In fact, the artistic growth process demands a certain degree of failure as one steps beyond one’s known area of accomplishments and tries new things. Like adolescence, we work our way through it and find our own style in adulthood.

It’s entertaining and refreshing to see this growth process in a notable artist. Understandably, museums want to show the best of the best. However, a steady diet of such can give one the unrealistic impression that famous artists pop out of the womb as great masters.

The truth of the matter is it’s normally an intellectually painful path wrought with intense soul searching and a seemingly perpetual process of polishing, expanding and modifying one’s skill set, all meted out in virtual obscurity.

My two favorite works here are a pair of uncharacteristically beige paintings, Albuquerque 22, and an untitled 1951 canvas. Each has the look of barren desert landscape as seen from the air. Black lines break up the space near the edges of the picture field. Albuquerque 22 has strong graphic marks that resemble cattle brands and a spur. It’s here that we possibly see the strongest link to Diebenkorn’s future use of space and line. Though that would be a rather moot point, as they’re all part of Diebenkorn’s journey from career point A to B.

Out of the Shadow

Brett Weston: “Out of the Shadow” through September 7.

“Out of the Shadows” refers not only to his printing style, but also to the shadow Weston’s famous father, Edward Weston, cast on his career. Like most second generation talent, dad’s (usually) shoes are often impossibly big to fill.

No one can fault the print quality here. Weston cut his photographic teeth working with his father and printing from his father’s negatives. He certainly knows how to find D-Max black, and use it with accomplished skill. Weston’s shadow areas tend to be featureless ink, black empty voids. To be sure, they are “punchy” prints.

Darkroom mastery, however, does not in and of itself make a great photographer. Most of the camera work here seems more illustrative than artistic.

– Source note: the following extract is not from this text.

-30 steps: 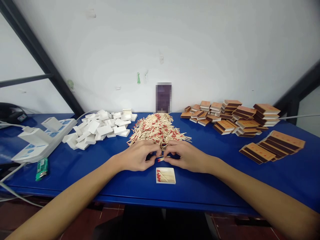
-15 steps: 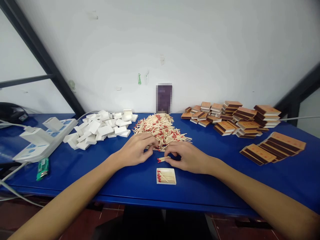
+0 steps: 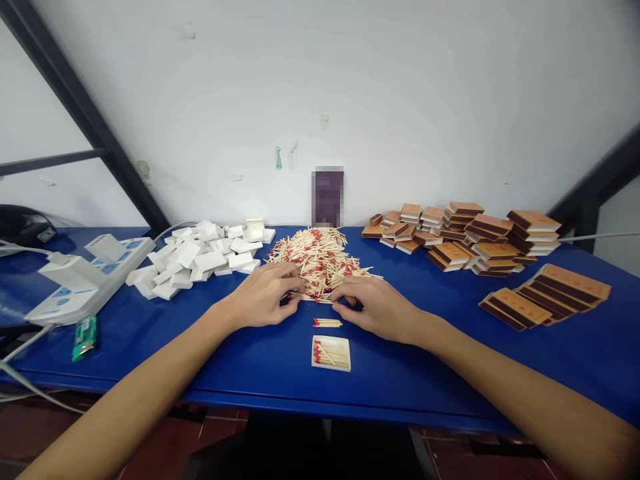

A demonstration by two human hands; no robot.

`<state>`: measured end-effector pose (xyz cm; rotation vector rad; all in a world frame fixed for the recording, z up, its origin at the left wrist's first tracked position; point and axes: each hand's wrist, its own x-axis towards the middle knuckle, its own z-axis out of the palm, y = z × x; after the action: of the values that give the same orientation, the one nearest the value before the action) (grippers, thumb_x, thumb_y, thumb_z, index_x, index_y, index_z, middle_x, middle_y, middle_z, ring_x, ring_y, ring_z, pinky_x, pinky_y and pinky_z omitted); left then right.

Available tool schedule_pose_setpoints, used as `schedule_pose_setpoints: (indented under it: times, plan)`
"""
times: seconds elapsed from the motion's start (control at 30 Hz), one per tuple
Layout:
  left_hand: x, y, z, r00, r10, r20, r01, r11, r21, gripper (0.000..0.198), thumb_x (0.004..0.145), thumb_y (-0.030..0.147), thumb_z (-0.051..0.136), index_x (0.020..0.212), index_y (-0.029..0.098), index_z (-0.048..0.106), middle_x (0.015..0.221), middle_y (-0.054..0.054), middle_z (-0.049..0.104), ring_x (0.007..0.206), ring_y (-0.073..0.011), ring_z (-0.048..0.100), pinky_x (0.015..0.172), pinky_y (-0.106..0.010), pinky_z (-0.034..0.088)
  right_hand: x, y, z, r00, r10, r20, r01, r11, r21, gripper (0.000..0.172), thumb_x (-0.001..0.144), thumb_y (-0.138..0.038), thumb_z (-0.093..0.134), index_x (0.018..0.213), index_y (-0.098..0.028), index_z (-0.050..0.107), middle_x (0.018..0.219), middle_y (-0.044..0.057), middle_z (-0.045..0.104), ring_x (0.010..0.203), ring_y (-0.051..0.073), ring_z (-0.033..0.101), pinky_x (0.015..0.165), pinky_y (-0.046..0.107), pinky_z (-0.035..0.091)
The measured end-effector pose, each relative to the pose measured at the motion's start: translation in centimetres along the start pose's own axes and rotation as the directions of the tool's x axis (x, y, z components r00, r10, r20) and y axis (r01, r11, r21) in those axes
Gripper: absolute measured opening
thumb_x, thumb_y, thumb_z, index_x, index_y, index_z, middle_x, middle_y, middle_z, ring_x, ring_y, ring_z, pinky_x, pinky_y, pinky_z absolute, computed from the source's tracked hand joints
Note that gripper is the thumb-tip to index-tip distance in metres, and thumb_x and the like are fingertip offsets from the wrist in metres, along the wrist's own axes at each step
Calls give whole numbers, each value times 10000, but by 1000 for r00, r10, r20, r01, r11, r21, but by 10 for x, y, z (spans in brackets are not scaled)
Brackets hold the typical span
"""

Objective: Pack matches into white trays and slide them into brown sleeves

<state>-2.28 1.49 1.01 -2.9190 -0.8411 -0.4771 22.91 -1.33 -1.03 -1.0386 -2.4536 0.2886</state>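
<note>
Picking at the big heap of matches [image 3: 320, 257], I think.
Some white boxes [image 3: 200, 257] lie on the left of my blue bench [image 3: 260, 377]. My left grip [image 3: 267, 293] is bent at the front of the heap, with a little gap by the thumb; I can't tell if it has a match. A small row of matches [image 3: 327, 323] lies loose between the heap and an open tray [image 3: 344, 344] with matches inside. My right grip [image 3: 373, 307] is nearly closed; I can't tell what it has. Brown boxes [image 3: 495, 250] sit on the right. Getting more matches calls for a soft, tiny pinch.
</note>
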Motion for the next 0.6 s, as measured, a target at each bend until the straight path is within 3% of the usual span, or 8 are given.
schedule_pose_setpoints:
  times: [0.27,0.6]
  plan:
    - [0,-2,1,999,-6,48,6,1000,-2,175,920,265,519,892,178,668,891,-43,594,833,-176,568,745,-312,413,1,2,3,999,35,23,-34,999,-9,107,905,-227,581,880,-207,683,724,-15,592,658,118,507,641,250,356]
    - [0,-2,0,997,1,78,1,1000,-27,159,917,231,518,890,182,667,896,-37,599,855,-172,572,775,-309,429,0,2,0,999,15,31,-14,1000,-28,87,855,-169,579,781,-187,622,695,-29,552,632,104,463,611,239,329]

At times it seems irritatingly so, as if camera work were simply a means to get back into the darkroom and make some more great prints, which is not to say there isn’t good work here.

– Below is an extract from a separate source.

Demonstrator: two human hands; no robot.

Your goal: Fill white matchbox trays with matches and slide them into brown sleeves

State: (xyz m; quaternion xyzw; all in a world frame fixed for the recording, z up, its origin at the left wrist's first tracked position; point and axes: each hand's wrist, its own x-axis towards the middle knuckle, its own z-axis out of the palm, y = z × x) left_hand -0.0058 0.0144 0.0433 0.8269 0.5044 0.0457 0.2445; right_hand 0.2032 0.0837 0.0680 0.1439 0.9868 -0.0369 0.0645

Weston’s 1926 photo of corrugated tin roofs in Mexico may be the best image of all, executed at the age of 15 no less. A confluence of different roof structures forms an arrow shaped abstract space in the shadow area between them. 824artbeat2.jpgSimilarly, a jagged black hole in the 1937 image titled “Broken Window” offers a taste of abstraction with his realism.

A later series of more inspired images challenges us to figure out what’s what in the shown image. These photos of broken glass, leaves in ice, cracked plastic paint and the calligraphic image of kelp in sand all offer a bit of intellectual stimulation, sorely lacking in most of the other works.

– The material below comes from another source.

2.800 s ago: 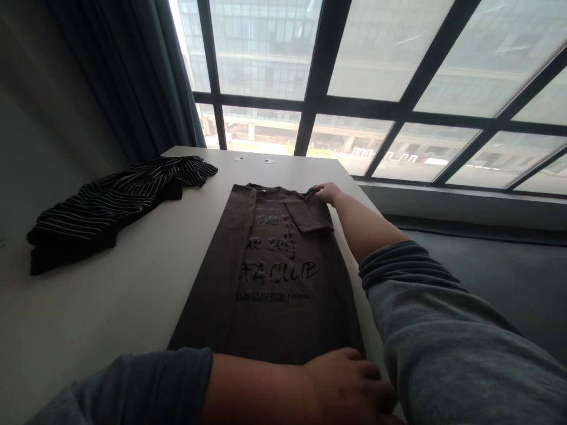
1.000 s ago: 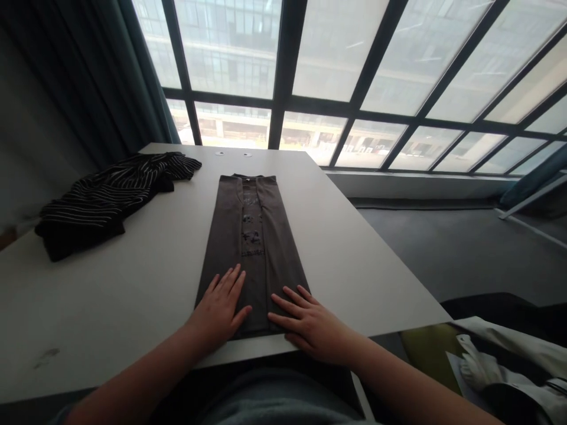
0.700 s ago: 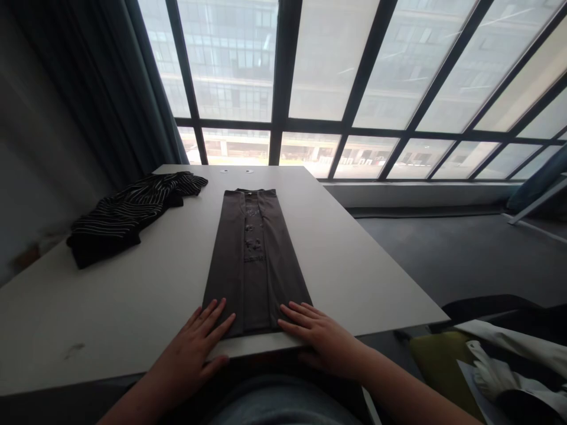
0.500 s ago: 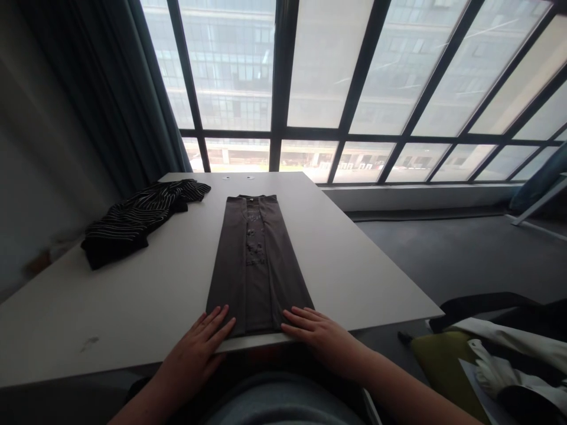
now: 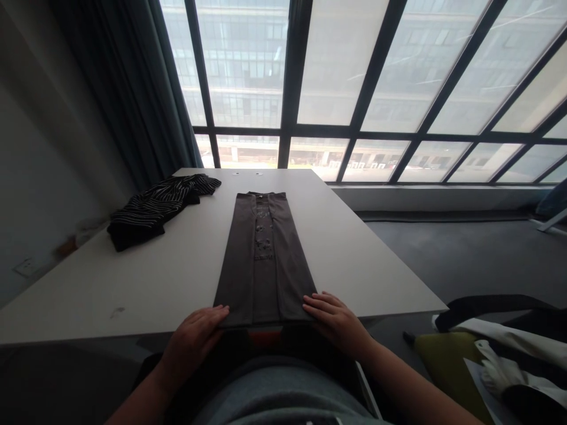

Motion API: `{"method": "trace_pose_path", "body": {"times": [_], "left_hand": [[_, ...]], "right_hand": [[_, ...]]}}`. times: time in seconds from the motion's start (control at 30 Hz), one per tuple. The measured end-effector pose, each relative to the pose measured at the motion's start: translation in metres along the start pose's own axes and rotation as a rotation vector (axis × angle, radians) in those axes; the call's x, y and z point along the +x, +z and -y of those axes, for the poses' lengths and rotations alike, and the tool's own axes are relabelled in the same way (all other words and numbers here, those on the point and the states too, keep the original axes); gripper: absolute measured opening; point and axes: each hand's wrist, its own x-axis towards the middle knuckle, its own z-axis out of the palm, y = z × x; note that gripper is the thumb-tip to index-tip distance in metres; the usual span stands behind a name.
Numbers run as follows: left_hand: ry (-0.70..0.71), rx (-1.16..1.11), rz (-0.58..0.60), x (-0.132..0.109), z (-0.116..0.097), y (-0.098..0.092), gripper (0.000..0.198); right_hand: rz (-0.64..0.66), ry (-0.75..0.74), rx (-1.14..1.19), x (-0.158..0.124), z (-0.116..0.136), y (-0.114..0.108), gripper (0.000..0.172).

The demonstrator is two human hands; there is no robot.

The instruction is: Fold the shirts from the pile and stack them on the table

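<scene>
l hand [image 5: 192, 333], r hand [image 5: 337, 320] on printed tee [image 5: 264, 283], can't tell if gripping; prob. soft, light; hold by hem corners [image 5: 231, 319].

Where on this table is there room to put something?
Bare table lies right of the dark shirt, and left of it, up to the striped garment. The shirt's near end is crowded: the left hand and right hand touch it.

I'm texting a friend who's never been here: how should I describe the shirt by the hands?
In front of the black-framed window stands a white table. At its near edge, the left hand and right hand touch a flat, dark grey shirt. Its sides are folded inward, leaving a strip of dark print between, unlike the rumpled striped garment farther left.
</scene>
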Motion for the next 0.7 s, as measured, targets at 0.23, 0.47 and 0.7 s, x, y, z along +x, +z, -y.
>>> {"method": "trace_pose_path", "body": {"times": [0.23,0.47,0.7], "left_hand": [[0.139,0.003,-0.046,-0.002,0.009,-0.002,0.034],[0.129,-0.097,-0.055,0.012,-0.010,-0.029,0.026],[0.144,-0.302,0.115,0.049,-0.028,-0.088,0.022]], "right_hand": [[-0.174,-0.079,0.043,-0.002,-0.002,0.004,0.031],[-0.187,-0.192,0.139,0.001,0.027,-0.023,0.020],[0.097,-0.211,0.257,0.009,0.055,-0.094,0.021]]}}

Looking at the earlier works here, one can’t help but think that had Weston been an “envelope pusher,” he could have easily been one of the greats. But success of that sort takes a certain type of personality, matched with an unrelenting drive to conquer all obstacles that impede that path.

It’s pure conjecture, but one is tempted to say that the easy head start that second generation talent often receive, denies them the grizzled fortitude that they need to propel them to greatness in the later stages of their career.

The Migration

Jacob Lawrence: The Migration Series through October 26.

These illustrations depict the story of the African American exodus from the South towards the supposedly less discriminatory North.

It’s an informative series that will no doubt give you at least a few twists to this story that you hadn’t thought of before. It all seems so dismissively obvious and well trod territory at this point, until you start looking at Lawrence’s work and realize you hadn’t even considered all sorts of angles on this story.

Don’t miss the short film of Lawrence taken two weeks before his death. This 60-panel series was completed in 1941. After being published in Fortune magazine, the series went on tour for two years, and then split between the Phillips and the Museum of Modern Art. For this showing, the series once again whole.